**ASSIGNED TASK**
The lines wanted run from the first one below through the one with "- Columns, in". Return them exactly.

**PROVIDED MATERIAL**
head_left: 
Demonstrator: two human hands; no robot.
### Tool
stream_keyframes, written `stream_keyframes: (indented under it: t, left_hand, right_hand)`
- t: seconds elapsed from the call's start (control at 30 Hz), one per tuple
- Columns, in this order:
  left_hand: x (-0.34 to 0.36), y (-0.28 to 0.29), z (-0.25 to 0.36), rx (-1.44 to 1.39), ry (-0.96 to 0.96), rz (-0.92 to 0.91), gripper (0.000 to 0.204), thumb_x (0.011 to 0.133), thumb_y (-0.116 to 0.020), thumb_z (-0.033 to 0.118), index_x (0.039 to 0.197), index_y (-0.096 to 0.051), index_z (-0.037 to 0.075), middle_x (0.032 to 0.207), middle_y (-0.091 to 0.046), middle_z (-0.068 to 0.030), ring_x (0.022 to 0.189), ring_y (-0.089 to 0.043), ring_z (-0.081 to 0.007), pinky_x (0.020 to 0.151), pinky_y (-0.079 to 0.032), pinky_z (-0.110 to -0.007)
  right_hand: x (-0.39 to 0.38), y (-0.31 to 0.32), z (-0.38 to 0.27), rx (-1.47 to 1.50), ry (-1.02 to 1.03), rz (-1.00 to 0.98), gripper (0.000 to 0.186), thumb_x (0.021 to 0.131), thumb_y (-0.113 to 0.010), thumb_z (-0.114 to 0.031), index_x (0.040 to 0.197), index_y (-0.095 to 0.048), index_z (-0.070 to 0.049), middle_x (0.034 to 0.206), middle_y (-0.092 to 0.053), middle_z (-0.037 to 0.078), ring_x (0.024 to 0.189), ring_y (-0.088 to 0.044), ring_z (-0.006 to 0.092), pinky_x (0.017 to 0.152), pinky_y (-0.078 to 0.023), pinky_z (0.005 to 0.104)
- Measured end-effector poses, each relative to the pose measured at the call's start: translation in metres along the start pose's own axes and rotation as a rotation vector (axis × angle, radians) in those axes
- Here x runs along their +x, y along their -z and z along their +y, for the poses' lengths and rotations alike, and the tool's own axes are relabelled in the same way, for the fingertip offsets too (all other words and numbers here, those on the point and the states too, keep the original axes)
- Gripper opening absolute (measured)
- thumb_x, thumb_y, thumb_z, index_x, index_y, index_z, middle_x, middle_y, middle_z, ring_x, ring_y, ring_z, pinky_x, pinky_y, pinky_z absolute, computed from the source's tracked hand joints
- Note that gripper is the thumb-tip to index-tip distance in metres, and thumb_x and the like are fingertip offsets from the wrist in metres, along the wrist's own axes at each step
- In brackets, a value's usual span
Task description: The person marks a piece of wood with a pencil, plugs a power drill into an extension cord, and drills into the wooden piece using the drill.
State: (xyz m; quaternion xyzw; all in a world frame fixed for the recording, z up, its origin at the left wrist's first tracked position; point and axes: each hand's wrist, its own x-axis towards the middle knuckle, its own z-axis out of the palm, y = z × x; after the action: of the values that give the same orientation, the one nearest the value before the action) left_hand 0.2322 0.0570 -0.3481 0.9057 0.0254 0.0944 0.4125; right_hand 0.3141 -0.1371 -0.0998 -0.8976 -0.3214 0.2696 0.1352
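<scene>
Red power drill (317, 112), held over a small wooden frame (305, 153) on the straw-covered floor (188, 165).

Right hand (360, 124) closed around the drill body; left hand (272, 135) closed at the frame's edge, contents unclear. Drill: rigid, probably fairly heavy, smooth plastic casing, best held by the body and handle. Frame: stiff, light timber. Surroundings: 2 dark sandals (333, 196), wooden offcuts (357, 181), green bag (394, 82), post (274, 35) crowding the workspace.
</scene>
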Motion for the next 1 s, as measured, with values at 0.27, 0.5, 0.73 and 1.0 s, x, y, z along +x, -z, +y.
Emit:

**TASK RESPONSE**
head_left: 
Demonstrator: two human hands; no robot.
### Tool
stream_keyframes, written `stream_keyframes: (indented under it: t, left_hand, right_hand)`
- t: seconds elapsed from the call's start (control at 30 Hz), one per tuple
- Columns, in this order:

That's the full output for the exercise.